По мере того как продолжалось мое исследование, я осознавал (сначала смутно, потом все отчетливее), что во мне что-то происходит, что-то меняется. Чтение и конспектирование поглощали меня целиком. Я начал быстро терять в весе, перестал спать. В ушах по-прежнему подзванивали какие-то звонки, зрение ухудшилось, появились мушки. Но я решил не обращать внимания на эти неприятности и довести дело до конца. На исходе третьей недели я приступил к систематизации фактов, которые к тому времени накопил, и засел за компьютер.

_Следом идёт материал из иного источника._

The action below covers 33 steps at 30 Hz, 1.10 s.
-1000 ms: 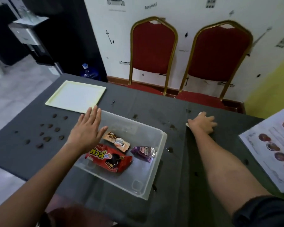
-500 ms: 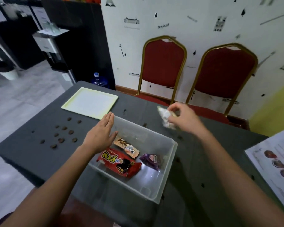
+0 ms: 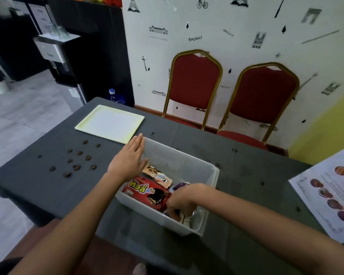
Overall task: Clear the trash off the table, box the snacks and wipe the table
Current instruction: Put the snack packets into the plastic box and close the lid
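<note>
- The clear rectangular plastic storage box (image 3: 211,173) sits near the middle of the dark grey cloth-covered desk (image 3: 246,175), long axis running from the person's near right toward the far left.
- The right hand (image 3: 184,199) is down inside the box at its near end, fingers (image 3: 175,212) closed round a small crumpled white-and-dark wrapper (image 3: 184,218) that touches or nearly touches the box floor.
- The left hand (image 3: 128,161) lies flat on the box's far-left rim, fingers together and straight, holding nothing; it looks to be steadying the box.
- Already in the box: a red snack pack with yellow lettering (image 3: 147,192), a tan biscuit packet (image 3: 157,175) and a purple packet (image 3: 180,185), mostly hidden by the right wrist.
- A scatter of small brown crumbs (image 3: 78,159) lies well to the left, nearer the left hand, so that hand seems better placed to reach them.
- The pale yellow flat lid (image 3: 109,123) lies just beyond the left fingertips, its long side angled much like the box's; fitting it should need little turning.
</note>
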Each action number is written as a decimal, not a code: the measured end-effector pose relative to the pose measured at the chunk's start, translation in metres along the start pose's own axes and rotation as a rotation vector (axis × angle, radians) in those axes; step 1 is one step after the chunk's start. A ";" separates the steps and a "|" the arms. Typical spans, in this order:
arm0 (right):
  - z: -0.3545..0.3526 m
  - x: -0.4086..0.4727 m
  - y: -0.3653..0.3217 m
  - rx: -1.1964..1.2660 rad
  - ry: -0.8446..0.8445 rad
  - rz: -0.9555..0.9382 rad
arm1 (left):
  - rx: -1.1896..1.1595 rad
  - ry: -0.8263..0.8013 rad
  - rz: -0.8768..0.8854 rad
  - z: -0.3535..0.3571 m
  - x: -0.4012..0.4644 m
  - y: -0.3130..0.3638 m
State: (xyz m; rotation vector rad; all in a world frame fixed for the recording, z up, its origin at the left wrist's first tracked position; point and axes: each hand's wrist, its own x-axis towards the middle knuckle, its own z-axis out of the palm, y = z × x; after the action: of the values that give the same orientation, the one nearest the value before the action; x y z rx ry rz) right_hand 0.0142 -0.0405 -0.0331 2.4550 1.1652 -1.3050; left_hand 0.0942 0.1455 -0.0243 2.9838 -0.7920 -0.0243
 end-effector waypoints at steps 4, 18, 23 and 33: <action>-0.002 -0.018 -0.003 0.082 0.233 0.125 | -0.032 0.010 0.009 0.002 0.000 -0.002; -0.003 -0.055 -0.007 0.726 1.129 0.530 | -0.862 0.290 -0.190 -0.023 0.008 -0.029; 0.020 -0.050 -0.006 0.649 0.909 1.034 | -0.602 0.146 -0.288 0.010 0.038 -0.098; 0.011 -0.014 -0.024 0.510 0.822 1.463 | -0.126 -0.174 0.038 0.082 0.096 -0.130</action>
State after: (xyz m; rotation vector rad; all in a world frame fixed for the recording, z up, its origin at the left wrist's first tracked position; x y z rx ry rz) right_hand -0.0139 -0.0368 -0.0234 2.9488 -1.0960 -0.0914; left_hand 0.2397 0.2064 -0.1134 2.8751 -0.8293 -0.3233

С жаждой узнать новое, до сих пор скрытое от людских глаз, я набросился на эту тему «Булгаков». Мой опус «Исследование или жизнеописание М.А. Булгакова», переросло в болезнь, в навязчивую идэ-фикс. Чем больше я читал, тем меньше что-либо иное, кроме моих изысканий, значило для меня. Я постепенно утрачивал интерес к еде, хотя был разборчивым гурманом, совсем перестал смотреть телевизор, слушать радио, читать газеты. Почтальон регулярно засовывал мне под дверь письма, счета на коммунальные услуги. Нераспечатанные письма я бросал в ящик письменного стола, которые так и валялись в заклеенных конвертах.
На телефонные звонки я вначале откликался, нес замысловатую чепуху: мол, попал в аварию, повредил спину, теперь лечусь. Но вскоре перестал брать трубку, рассудив, что тот, кто хочет связаться со мной, вполне может обойтись без телефона. Нечего звонить – возьми и напиши! В конце концов, должно же дойти до людей, что дергание по всякому поводу причиняет мне, хворому, острую физическую боль! Постепенно звонки прекратились.